Eventually. Some way, somehow, we’ll win.
by Band Back Together | Jun 24, 2011 | Anger, Breast Cancer, Cancer and Neoplasia, Caregiver, Coping With Cancer, Family, Feelings, Guilt, Stress, Trauma, Trust |
i’ve written before about my love hate relationship with the pump… well, mostly about the hate portion. its rhythmic sucking makes me sing little songs to its always irritating tempo. then they mix around with the gymboree songs already stuck in my head. then i realize how badly i really do need the prozac and ativan.
i don’t know for sure how long it’s going to last. i’m trying to be realistic about the prospect of having cancer, undergoing chemo and pumping for (hopefully only) six months. it’s kind of like starting out nursing. i tried to limit my expectations of myself. i said i’d aim for six months and then see if i could go for a year. that seemed ridiculously long to me at the time, much like pumping for six months does now. but a year came and went and well, here we are.
my husband, nugget daddy, stayed down at my parents’ last night so nugget and i have been left to fend for ourselves for the majority of the past two days, save for a playdate and lasagna drop off yesterday afternoon.

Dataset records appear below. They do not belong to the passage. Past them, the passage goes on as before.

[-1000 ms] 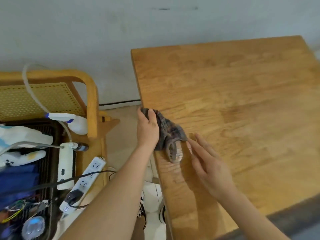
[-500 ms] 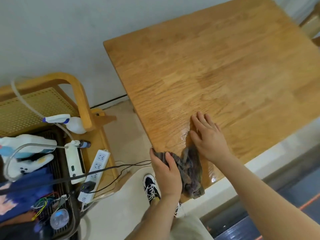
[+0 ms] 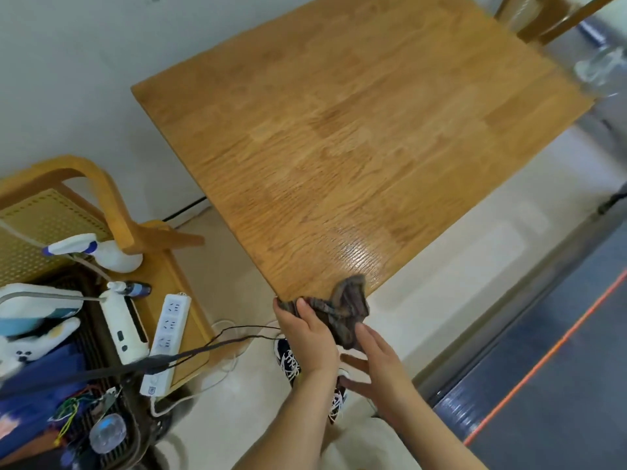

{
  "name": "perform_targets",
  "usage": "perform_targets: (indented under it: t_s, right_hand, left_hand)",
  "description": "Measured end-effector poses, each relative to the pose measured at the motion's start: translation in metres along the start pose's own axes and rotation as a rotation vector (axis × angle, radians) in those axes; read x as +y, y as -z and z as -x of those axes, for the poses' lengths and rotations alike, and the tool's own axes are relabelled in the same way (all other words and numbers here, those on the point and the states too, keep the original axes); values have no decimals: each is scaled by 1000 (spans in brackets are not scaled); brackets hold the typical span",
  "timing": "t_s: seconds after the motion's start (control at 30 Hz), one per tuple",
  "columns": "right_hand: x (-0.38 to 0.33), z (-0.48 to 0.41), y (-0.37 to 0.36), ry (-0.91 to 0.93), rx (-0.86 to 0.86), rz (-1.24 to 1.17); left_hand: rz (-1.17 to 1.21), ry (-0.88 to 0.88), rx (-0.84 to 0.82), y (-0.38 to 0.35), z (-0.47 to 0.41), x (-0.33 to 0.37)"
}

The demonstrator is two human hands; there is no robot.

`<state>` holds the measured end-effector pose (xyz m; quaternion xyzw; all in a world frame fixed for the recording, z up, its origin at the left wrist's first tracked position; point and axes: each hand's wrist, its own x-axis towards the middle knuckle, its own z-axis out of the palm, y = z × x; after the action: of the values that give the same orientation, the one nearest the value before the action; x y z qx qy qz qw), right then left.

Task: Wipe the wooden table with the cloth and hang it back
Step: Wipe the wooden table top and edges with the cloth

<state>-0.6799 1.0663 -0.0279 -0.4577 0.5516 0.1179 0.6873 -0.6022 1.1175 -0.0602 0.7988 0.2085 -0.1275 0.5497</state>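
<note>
The wooden table (image 3: pixel 356 137) fills the upper middle, with a wet sheen near its near corner. A crumpled brown-grey cloth (image 3: pixel 344 308) hangs off that corner, mostly past the edge. My left hand (image 3: pixel 310 337) grips the cloth from the left, thumb on top. My right hand (image 3: pixel 380 354) is off the table just below the cloth, fingers spread, fingertips touching the cloth's lower edge.
Left of the table stands a wooden chair (image 3: pixel 101 201) with a spray bottle (image 3: pixel 98 252), a white power strip (image 3: pixel 166 337), cables and gadgets on it. Black-and-white shoes (image 3: pixel 290 362) show on the pale floor below. Another chair (image 3: pixel 543 15) is at the top right.
The cloth has been dragged along the table's left edge down to the near corner and off it. My right hand has left the tabletop and come under the cloth. The view has tilted.
</note>
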Motion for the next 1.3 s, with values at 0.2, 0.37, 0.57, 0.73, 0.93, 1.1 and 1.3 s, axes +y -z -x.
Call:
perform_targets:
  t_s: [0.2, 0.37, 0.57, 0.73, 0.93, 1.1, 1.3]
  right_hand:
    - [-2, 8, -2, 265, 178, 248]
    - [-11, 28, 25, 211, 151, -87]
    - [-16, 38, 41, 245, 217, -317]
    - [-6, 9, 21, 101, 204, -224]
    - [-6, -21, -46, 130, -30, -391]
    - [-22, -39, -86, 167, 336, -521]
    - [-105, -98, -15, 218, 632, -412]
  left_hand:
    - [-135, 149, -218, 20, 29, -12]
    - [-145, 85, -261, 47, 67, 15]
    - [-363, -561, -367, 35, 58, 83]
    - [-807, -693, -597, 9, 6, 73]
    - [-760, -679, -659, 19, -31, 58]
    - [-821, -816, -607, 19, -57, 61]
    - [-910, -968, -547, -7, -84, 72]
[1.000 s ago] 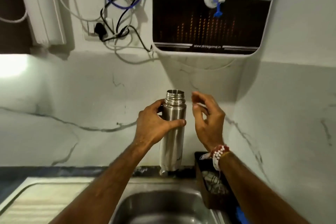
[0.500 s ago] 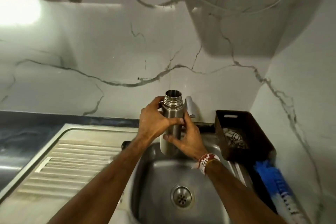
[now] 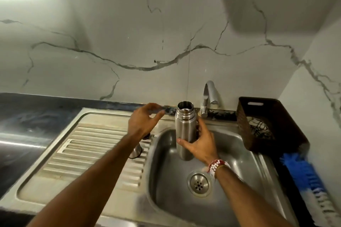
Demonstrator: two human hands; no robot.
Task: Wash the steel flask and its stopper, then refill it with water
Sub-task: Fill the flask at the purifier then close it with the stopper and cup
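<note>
One hand alone carries the flask: your right hand has its thumb and fingers wrapped round the lower half. It stands upright in the air above the sink, mouth open, no stopper in it. Your left hand is off to the side over the back edge of the drainboard, fingers loosely bent and apart. It is blurred, but I see nothing in it.

I judge the main risk to be a slip. The steel is smooth, the grip sits low, and the tall upper part can tip out of your fingers once it is wet or heavy with water. It would drop into the sink and could dent.

Next, aim. The mouth is just left of the tap spout, not under it. Open the tap now and the water would likely miss the narrow neck, run down the outside onto your hand and loosen the hold.

Mind your left forearm too. A steel cap stands on the drainboard right under it, near the sink's rim. A dark piece peeks out behind your wrist; I cannot tell whether that is the stopper. A careless sweep could knock either one into the sink or along the bench.
</note>
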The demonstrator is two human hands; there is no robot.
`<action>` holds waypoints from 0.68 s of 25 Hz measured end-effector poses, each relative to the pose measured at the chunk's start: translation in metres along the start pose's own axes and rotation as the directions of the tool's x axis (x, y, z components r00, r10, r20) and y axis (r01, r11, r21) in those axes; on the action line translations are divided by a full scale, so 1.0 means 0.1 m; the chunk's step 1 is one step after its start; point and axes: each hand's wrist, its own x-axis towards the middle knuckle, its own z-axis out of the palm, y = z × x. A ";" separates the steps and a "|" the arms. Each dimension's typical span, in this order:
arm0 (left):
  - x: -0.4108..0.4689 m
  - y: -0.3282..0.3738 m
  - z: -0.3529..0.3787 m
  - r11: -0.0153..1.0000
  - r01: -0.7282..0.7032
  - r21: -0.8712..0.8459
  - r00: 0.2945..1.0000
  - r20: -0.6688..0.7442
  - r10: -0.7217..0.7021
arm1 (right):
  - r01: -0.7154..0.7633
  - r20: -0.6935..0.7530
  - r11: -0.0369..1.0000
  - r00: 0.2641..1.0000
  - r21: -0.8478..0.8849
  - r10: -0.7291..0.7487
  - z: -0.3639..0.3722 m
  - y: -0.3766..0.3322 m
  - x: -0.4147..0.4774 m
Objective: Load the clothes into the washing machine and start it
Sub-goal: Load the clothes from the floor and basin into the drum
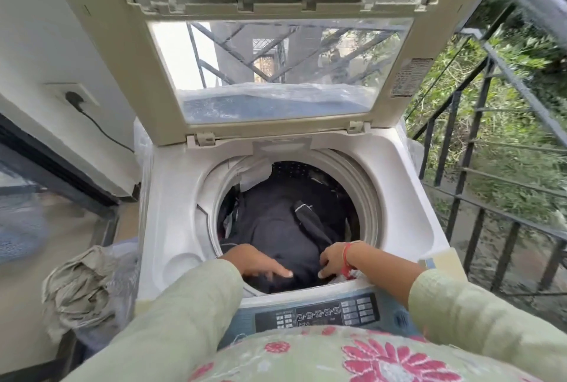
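A white top-loading washing machine [171, 197] stands in front of me with its lid [276, 75] raised upright. Its drum holds dark clothes [276, 222] piled high, with a white garment [254, 174] at the back left. My left hand [257, 262] lies flat on the dark cloth at the drum's near edge, fingers stretched out. My right hand [333, 259], with a red thread at the wrist, rests on the same cloth with fingers curled into it. The control panel [319, 312] with its buttons lies just below my arms.
A crumpled beige cloth [79, 286] sits on a heap left of the machine. A plug in a wall socket [73, 98] is at the left. A black metal railing [491, 191] runs close along the right side, greenery beyond it.
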 end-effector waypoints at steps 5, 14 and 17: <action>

i didn’t get to pump at all yesterday. i can’t pump in front of my daughter, nugget. that would be like asking your pregnant best friend to take you to happy hour. i meant to pump last night once she went to sleep, but i fell asleep, too. my boobs had been angry ever since.
nugget likes to have her naps with me, but this limits my options for the duration of naptime as to what i can actually accomplish with twenty pounds of sleeping toddler strapped to my chest, lovely though as she feels snuggled against me. her grandmamie puts her to sleep in the stroller and i bribed her into it with chocolate chips this afternoon so i could pump, finally, and subsequently blog about it. lucky you!
i was so angry the first few times i pumped after starting chemo. it was like rubbing salt in the wounds. i couldn’t nurse nugget and i had to stand uncomfortably in the bathroom watching my milk fill up plastic bottles instead of a happy baby. and then as i would dump the ounces of heartache down the sink a new wound would appear like a gaping mouth to catch my salty tears and sting my aching soul. what a waste.
you won’t find much if you google “cancer” and “breastfeeding” except for articles about nursing after breast cancer. “chemo” and “breastfeeding” yields the same contraindication tagline over and over, and “cancer” and “breastmilk” mostly just points you to article after article about this guy who drank breastmilk to fight his prostate cancer. those, mostly sensational and local news, articles mention milk banks selling milk to cancer patients when they have excess available to sell. it costs $3 an ounce.
i’ve had plenty of time to think about that guy and those $3 ounces while making up songs to the pump’s rhythm and calculating how much i’d just poured down the drain. warning! here comes the crunchy freaky part. squee! maybe you want to stop reading, uptight next door neighbor guy or old school grandpa, maybe there’s a golf game you’d rather be watching. okay, so seriously, why the fuck would i want to keep dumping my milk down the drain when other cancer patients are paying good money to get their hands on it? i don’t know what exactly it might do for me, but it sure won’t be doing anything at the bottom of the sink that’s for sure. so i sucked it up and sucked it down.
it was sort of gross at first, though why exactly i’m not sure. i think it was the temperature. i can’t think of any beverage i regularly consume at body temperature. but now i’m used to it and pleased by thought that i might actually be doing something to help save my own life.
so, now i have a new goal. i want to pump twice a day for the whole six months, or however long it might be. i know i might get sick. i know i might have to stop if i do. but if i approach it the way i did breastfeeding, then maybe i can make it through. maybe if i tell all of you about my plan then i’ll be hell-bent on reaching my goal. maybe some mother out there trolling the interwebs for a glimmer of hope will find my blog now, instead of all the other useless crap i found.